When Council Member Rosie Mendez joined the residents of three buildings on Third Street last month to protest the non-renewal of their leases, Sue Palchak-Essenpreis vowed to stay put past the end of her lease on May 14. And she did just that: her one-bedroom apartment is still jam-packed with bookshelves, and plants are perched on almost every windowsill. But last night, she signed a new lease for an apartment in Washington Heights. On July 4, she’ll move out of her third-floor apartment at 50 East Third Street. But first, she has an appointment downtown.
On Friday, she and her husband Greg Essenpreis will appear in Housing Court in hopes that a judge will keep them from having to pay the legal fees of their landlord, Abe Haruvi. That would mark the end of the high-profile protest against the owner of 50, 54, and 58 East Third Street, who did not renew the leases of some 17 tenants whose contracts with his company, Abart Holdings, were running out this summer. After a few months of outcry, most of the buildings’ residents are now moving on.

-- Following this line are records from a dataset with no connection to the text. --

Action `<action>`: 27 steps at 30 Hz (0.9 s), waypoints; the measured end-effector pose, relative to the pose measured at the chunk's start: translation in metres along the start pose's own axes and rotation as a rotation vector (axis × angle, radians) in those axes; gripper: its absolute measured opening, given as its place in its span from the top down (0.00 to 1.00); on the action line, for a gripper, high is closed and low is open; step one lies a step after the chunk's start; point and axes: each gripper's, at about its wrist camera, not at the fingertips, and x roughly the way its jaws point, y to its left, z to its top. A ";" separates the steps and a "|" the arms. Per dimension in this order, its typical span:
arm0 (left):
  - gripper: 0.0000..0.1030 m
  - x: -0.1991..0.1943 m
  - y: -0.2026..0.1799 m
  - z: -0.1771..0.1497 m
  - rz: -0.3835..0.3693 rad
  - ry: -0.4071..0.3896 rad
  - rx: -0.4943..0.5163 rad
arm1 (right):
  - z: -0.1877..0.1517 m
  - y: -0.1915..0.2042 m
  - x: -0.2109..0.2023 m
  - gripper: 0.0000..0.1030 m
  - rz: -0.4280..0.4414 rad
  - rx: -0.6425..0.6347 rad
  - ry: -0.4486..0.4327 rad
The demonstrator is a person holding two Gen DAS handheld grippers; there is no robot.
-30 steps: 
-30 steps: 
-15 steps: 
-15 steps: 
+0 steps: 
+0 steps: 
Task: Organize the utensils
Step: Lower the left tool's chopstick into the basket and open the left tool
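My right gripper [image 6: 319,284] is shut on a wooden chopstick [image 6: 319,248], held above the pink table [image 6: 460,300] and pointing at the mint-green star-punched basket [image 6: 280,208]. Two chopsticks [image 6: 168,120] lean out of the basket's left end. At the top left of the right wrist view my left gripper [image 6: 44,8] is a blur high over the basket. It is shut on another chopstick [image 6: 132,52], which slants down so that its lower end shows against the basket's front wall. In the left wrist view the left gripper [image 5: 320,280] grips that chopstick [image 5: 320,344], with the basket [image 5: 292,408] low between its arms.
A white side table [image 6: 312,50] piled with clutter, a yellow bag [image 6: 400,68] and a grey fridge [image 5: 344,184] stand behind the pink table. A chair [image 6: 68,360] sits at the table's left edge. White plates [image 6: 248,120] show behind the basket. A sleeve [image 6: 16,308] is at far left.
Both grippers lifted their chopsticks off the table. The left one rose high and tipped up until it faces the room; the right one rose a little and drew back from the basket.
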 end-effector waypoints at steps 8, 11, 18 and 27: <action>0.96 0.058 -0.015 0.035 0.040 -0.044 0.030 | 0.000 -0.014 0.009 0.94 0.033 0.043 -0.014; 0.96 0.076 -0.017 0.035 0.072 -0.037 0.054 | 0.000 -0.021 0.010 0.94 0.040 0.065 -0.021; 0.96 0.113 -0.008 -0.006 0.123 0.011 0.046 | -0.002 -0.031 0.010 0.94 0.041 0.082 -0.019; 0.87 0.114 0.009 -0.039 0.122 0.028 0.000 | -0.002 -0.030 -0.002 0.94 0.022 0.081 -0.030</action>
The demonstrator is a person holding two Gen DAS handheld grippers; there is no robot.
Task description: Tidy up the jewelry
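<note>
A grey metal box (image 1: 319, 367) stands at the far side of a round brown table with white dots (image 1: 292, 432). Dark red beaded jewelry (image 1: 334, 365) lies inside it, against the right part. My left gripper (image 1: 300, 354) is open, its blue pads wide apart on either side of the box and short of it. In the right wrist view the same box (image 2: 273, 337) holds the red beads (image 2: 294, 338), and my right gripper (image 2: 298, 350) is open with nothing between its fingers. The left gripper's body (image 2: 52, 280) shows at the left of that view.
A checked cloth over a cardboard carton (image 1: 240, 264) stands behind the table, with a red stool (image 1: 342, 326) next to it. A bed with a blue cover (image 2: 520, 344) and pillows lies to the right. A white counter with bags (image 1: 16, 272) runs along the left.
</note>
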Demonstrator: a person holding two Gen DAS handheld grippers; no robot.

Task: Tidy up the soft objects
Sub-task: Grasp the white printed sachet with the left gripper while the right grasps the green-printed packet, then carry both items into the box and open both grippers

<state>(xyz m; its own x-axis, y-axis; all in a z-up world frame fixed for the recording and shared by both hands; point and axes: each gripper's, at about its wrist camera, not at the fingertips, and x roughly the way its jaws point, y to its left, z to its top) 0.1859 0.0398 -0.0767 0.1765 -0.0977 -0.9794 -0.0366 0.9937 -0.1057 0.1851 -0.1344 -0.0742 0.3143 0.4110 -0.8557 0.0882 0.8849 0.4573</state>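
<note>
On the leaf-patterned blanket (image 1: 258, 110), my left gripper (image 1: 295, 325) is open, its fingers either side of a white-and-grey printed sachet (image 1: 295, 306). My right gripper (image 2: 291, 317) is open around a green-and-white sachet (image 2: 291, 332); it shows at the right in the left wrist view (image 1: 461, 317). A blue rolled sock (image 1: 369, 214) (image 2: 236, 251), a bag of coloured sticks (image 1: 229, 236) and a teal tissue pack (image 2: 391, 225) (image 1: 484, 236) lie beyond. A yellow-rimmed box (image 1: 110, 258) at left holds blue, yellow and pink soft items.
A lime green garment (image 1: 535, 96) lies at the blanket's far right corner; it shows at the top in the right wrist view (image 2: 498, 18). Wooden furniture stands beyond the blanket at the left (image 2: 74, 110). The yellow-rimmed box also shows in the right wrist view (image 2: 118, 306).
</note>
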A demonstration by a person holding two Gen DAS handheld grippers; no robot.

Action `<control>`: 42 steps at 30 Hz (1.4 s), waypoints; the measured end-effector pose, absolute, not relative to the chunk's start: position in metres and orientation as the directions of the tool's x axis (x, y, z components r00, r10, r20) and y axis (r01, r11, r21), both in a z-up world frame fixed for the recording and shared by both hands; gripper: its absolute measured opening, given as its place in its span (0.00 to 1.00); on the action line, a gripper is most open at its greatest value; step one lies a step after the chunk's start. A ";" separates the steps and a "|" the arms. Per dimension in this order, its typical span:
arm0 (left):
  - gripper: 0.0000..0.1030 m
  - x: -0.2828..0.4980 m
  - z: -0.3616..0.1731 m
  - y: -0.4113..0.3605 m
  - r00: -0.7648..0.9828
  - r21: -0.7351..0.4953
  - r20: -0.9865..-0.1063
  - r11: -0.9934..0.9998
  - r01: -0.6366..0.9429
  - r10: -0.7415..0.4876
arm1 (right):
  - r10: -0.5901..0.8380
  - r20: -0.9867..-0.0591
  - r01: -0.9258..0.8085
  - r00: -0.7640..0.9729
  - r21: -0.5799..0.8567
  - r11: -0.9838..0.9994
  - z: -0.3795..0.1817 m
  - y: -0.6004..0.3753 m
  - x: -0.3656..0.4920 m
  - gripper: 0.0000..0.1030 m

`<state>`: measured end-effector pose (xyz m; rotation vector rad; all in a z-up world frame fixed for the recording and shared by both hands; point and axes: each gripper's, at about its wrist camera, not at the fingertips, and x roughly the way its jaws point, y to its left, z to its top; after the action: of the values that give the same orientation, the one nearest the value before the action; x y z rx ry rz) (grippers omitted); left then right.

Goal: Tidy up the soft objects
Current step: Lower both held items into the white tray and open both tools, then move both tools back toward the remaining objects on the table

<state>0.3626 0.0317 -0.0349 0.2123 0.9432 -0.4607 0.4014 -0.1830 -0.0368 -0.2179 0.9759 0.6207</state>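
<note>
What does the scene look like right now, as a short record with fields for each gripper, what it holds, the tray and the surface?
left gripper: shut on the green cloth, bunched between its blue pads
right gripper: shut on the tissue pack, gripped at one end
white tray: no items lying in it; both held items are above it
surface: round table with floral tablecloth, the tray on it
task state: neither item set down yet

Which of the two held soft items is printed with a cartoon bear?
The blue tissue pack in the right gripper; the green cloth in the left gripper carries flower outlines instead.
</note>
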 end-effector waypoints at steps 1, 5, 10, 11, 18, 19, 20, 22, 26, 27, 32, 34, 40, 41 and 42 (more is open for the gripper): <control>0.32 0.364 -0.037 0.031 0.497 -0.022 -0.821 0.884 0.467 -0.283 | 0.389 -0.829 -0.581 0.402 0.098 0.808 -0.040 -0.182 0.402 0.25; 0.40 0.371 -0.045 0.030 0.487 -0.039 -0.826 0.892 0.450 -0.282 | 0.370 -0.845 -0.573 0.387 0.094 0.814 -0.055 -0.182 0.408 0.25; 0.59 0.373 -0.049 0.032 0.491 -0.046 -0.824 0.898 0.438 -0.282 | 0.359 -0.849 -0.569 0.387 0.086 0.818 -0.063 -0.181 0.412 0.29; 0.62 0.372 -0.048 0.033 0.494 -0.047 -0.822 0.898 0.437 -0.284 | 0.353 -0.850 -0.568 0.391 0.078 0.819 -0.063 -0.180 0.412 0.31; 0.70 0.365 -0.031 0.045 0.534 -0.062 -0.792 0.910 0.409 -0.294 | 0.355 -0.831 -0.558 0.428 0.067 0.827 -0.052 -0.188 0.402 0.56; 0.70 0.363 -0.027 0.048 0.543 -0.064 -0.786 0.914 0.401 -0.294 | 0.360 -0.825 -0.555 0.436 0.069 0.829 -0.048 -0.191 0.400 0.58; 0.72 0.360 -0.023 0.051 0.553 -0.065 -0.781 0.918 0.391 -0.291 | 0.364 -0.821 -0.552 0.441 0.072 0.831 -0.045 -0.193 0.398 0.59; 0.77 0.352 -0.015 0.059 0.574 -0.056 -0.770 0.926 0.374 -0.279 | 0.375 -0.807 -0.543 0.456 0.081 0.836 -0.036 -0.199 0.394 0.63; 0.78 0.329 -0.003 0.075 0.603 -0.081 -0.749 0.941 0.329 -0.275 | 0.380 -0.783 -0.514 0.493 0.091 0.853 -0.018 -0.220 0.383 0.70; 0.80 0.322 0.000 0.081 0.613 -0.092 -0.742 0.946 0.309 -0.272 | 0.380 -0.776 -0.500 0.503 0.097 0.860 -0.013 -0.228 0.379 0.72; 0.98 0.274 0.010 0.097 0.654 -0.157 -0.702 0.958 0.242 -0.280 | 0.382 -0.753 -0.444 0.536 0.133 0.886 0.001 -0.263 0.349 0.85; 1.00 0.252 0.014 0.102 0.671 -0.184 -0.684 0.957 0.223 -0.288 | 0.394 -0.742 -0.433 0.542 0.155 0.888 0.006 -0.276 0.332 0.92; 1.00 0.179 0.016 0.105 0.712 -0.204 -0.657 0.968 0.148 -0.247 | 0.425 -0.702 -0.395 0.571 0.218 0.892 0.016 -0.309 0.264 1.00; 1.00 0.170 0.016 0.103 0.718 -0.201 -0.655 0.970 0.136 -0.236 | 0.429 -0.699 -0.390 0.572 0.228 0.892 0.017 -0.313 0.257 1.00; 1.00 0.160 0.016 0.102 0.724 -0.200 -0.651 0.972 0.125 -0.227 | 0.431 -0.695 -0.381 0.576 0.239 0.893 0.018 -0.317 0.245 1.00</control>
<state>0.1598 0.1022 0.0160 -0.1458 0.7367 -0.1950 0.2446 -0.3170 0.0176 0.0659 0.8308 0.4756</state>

Since Ms. Palchak-Essenpreis began organizing tenants, she said, there has been more fleeing than fighting. “There has been a different moving truck in front of the building almost every day for the last two weeks,” she admitted. “After I sent off the e-mail – ‘We’re going to court!’ – it was like a cartoon: everyone ran off.”
In April, Ms. Palchak-Essenpreis wrote an impassioned account outlining the path she hoped tenants would take: “We Occupy. We stay in our homes. We organize, we unite, and we don’t leave.” She stayed because she didn’t have the money for a move or sufficient time to prepare for it, she said, but she realized the law was not on her side. She continued to pay her market-rate $2,300-per-month rent after her lease expired in May; meanwhile Mr. Haruvi is seeking $3,500 for each of the two months she has remained, plus his legal fees, said Ms. Palchak-Essenpreis.
That courtroom drama is something other tenants, like 26-year-old Caroline Grass, decided to avoid. This weekend, Ms. Grass will move three blocks from her apartment at 58 East Third Street to a building between Avenues A and B.
“As much as I loved the building, I didn’t want to start that messy battle with the landlord,” she said. “I don’t have the time to deal with lawyers, with housing court. I’m a young individual working in the East Village.” She added, “It’s very anticlimactic — that’s it. But I’m not going to occupy somewhere illegally.”
David Moster, a Ph.D. candidate at N.Y.U. who lives at 50 East Third Street, is getting ready to move into an apartment on the Upper West Side when his lease expires in July. “What are you going to do?” he said. “They’re within the right of the law. The law allows people to do rude things.”
All three tenants said they had heard nothing about the future of the buildings beyond the initial letter stating that they would be sold. Vanessa Diaz Lopez, Rosie Mendez’s chief of staff, said the councilwoman reached out to the landlord on Monday but had not heard back. Abe Haruvi did not respond to requests for comment, and his lawyer, Anthony LeCrichia, could not be reached.
For one family living at 50 East Third Street, the building’s sale is especially worrisome. The wife of the superintendent of the three buildings, who would identify herself only as Ms. Aguilar, said she was certain that she, her husband and their four children would have to leave their basement apartment once the transaction takes place.
They’re hoping for three months notice and for Mr. Haruvi to move them to one of his other buildings, she said, though she hadn’t heard many details. “He’s kind of willing to give us a hand, because we have four children and can’t be outside on the street,” she said. “So as soon as they make a deal, we’re hoping the boss can do something. Other than that, we’d be in big trouble.”
Ms. Aguilar estimated that the buildings were still about two-thirds full, as all of the rent-stabilized tenants remain, along with others whose leases aren’t expiring soon.
Those who’ve decided to leave have faced daunting apartment hunts. Ms. Grass looked at 100 apartments before deciding on her new place. “I feel like a year ago, you could find diamonds in the rough,” she said. But this time around, she had to contend with even higher rents and even less space. She said three of her four monthly paychecks would now go toward rent.
Ms. Palchak-Essenpreis and her husband, meanwhile, were unable to find anything nearby that was comparable to their current $2,300-a-month one-bedroom. It wasn’t until she began apartment hunting in earnest, she said, that she truly grasped the realities of the East Village real estate market.
“I see what we’re sitting on, and I understand why,” she said. “I always thought we paid a lot in rent, but it’s nothing. Not even close.”